** Task item **
Lines containing "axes" should be pulled from the material below.

** Material provided **
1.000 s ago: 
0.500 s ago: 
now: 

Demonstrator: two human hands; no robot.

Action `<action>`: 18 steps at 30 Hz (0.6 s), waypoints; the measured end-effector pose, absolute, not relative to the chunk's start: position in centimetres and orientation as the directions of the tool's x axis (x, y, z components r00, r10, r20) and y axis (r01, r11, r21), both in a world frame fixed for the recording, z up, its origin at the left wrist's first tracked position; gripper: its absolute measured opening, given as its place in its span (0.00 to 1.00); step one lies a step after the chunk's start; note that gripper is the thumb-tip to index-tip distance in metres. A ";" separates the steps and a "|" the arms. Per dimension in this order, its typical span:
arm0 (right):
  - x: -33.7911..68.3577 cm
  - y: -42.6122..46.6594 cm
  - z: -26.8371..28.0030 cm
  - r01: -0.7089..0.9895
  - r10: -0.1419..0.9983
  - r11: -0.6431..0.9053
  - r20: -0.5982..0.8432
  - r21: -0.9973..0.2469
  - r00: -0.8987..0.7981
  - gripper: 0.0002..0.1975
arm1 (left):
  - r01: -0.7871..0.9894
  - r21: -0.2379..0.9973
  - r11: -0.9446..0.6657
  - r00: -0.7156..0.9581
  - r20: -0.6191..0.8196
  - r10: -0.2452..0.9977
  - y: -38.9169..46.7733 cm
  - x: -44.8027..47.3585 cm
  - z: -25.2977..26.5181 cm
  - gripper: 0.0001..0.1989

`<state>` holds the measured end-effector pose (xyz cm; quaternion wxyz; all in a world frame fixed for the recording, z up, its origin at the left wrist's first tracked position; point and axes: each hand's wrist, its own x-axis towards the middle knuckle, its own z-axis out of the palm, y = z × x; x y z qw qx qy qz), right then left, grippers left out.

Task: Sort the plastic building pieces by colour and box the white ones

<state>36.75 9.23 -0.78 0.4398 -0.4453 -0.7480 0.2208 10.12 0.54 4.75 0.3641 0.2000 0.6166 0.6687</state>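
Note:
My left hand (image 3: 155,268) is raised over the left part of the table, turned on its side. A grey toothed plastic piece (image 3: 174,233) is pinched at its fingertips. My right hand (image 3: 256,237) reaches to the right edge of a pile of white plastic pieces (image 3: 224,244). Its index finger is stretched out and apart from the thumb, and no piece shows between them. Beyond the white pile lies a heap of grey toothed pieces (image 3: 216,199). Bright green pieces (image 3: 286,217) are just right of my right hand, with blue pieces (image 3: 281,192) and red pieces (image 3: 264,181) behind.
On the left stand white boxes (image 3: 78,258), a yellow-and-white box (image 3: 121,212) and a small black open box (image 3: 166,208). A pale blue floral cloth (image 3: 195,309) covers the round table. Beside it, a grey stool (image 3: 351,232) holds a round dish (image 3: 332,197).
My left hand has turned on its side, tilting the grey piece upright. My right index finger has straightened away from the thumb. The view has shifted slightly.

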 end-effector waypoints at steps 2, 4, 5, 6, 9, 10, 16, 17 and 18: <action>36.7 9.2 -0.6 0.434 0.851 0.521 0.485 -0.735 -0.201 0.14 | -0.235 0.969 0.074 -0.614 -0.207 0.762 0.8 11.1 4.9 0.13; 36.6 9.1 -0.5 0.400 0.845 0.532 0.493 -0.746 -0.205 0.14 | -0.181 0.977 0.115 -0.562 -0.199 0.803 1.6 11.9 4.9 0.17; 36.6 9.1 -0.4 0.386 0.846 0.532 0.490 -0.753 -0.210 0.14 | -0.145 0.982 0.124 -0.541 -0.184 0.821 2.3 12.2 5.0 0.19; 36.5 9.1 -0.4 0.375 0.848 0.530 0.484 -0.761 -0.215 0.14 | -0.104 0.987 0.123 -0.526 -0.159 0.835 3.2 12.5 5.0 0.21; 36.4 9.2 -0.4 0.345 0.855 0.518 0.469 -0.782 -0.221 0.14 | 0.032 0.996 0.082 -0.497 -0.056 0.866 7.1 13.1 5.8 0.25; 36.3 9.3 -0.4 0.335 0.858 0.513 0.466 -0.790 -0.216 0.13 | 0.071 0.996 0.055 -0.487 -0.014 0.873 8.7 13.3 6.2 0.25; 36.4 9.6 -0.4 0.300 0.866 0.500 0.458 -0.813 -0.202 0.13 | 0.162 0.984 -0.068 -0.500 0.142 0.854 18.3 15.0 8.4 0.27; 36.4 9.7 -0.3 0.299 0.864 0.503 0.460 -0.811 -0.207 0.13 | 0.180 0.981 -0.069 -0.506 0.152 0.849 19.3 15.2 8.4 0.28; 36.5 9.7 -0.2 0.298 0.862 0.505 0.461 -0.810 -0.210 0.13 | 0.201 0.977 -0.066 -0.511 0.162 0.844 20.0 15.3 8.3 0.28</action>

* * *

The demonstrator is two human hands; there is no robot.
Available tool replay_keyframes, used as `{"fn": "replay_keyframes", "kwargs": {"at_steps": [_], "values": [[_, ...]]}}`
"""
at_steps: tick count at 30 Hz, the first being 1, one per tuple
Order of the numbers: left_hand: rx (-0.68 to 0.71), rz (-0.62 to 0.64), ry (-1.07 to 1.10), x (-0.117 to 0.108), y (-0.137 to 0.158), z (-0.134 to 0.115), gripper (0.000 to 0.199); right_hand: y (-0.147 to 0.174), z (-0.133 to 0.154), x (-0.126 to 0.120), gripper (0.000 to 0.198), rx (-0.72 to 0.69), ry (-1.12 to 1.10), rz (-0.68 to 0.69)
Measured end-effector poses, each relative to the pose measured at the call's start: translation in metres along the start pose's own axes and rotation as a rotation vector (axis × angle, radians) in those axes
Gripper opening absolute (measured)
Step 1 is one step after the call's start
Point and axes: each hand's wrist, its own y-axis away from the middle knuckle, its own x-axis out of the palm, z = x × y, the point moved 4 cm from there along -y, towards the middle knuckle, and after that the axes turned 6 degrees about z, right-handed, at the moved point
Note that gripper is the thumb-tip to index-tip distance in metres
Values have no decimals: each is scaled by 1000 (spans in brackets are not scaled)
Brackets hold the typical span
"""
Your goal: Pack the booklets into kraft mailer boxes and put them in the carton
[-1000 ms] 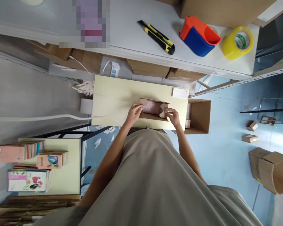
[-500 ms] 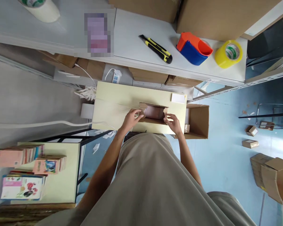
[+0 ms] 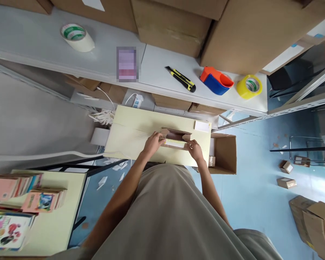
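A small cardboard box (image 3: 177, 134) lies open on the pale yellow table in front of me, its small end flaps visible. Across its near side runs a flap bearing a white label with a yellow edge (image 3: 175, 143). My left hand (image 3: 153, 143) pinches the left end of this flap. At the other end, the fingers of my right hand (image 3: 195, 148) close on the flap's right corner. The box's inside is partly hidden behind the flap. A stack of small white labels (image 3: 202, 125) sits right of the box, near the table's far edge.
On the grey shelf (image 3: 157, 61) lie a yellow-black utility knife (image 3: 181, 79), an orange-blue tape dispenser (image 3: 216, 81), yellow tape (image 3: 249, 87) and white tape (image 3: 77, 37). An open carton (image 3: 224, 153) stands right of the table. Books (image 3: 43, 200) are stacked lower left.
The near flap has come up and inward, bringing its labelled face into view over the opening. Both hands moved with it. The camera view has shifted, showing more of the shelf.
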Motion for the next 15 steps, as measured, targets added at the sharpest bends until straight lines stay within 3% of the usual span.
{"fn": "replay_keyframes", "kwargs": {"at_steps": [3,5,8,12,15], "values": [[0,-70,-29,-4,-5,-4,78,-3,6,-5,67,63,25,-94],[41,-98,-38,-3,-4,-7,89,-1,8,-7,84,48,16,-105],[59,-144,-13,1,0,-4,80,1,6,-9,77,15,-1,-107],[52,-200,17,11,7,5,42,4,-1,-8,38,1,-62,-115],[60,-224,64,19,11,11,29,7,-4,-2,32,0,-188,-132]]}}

** Reply to the exercise **
`<state>` holds the measured end-effector pose (xyz cm; quaternion wxyz; all in a world frame fixed for the recording, z up, its origin at the left wrist's first tracked position; point and axes: each hand's wrist, its own x-axis towards the middle knuckle, its own z-axis out of the palm, y = z × x; x y z qw qx qy qz), right then left, grippers left out.
Measured end-effector poses, each relative to the pose measured at the call's start: translation in metres along the start pose's own axes and rotation as a rotation vector (axis × angle, radians) in those axes
Point and axes: each hand's wrist, its own y-axis away from the middle knuckle, its own x-axis out of the palm, z = x × y, the point moved 4 cm from there along -y, towards the middle knuckle, and after that the axes turned 6 degrees about z, right-handed, at the moved point

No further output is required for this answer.